• **TASK**:
Return each entry word for word. Leave the images out.

-- PROVIDED RECORDS follows --

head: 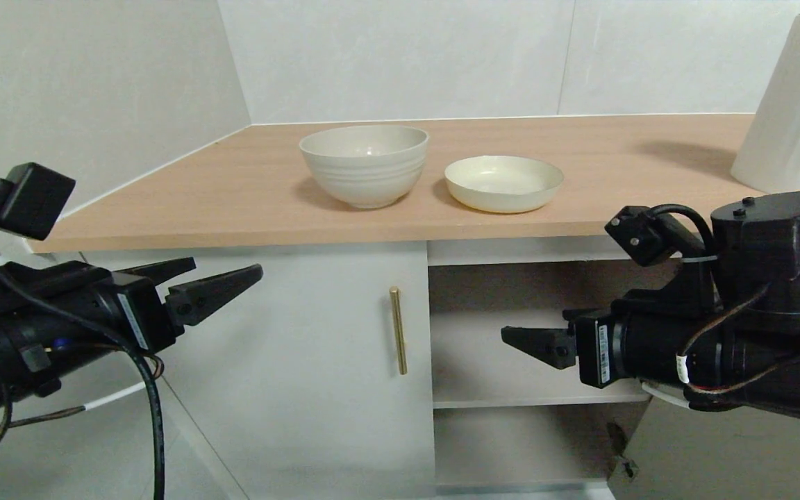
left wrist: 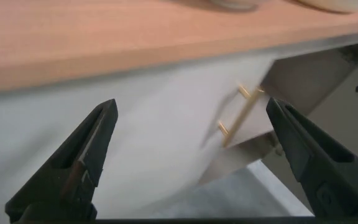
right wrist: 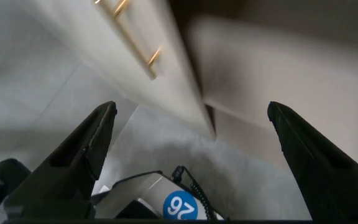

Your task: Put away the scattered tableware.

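Note:
A deep cream bowl (head: 364,163) and a shallow cream dish (head: 504,182) stand side by side on the wooden countertop (head: 233,194), near its front edge. Both grippers hang below the counter, in front of the white cabinet. My left gripper (head: 228,264) is open and holds nothing; it points at the shut left door (head: 303,361). My right gripper (head: 535,326) is open and holds nothing, level with the open right compartment (head: 511,347). In the left wrist view the left gripper (left wrist: 191,106) faces the door's gold handle (left wrist: 241,115). In the right wrist view the right gripper (right wrist: 191,106) spreads wide.
A gold bar handle (head: 398,340) runs upright at the shut door's right edge. A bare shelf (head: 532,401) divides the open compartment. A tall white conical object (head: 799,111) stands at the counter's right end. White walls close off the counter at the back and left.

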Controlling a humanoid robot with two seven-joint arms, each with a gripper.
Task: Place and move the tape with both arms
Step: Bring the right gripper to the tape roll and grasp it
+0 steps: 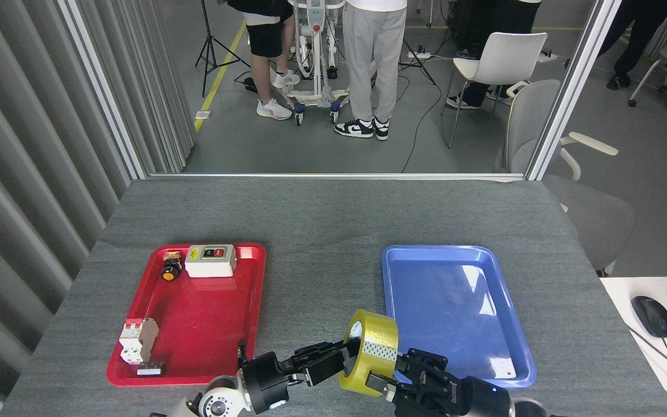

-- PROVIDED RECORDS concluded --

• **SOLUTION FOR THIS PROBLEM**:
head: 
left wrist: 
right wrist: 

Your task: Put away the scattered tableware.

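Note:
A deep cream bowl (head: 364,163) and a shallow cream dish (head: 504,182) stand side by side on the wooden countertop (head: 233,194), near its front edge. Both grippers hang below the counter, in front of the white cabinet. My left gripper (head: 228,264) is open and holds nothing; it points at the shut left door (head: 303,361). My right gripper (head: 535,326) is open and holds nothing, level with the open right compartment (head: 511,347). In the left wrist view the left gripper (left wrist: 191,106) faces the door's gold handle (left wrist: 241,115). In the right wrist view the right gripper (right wrist: 191,106) spreads wide.
A gold bar handle (head: 398,340) runs upright at the shut door's right edge. A bare shelf (head: 532,401) divides the open compartment. A tall white conical object (head: 799,111) stands at the counter's right end. White walls close off the counter at the back and left.
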
Controlling a humanoid robot with two seven-joint arms, each with a gripper.
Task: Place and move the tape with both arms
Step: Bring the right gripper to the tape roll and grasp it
+0 steps: 

With that, the answer is complete.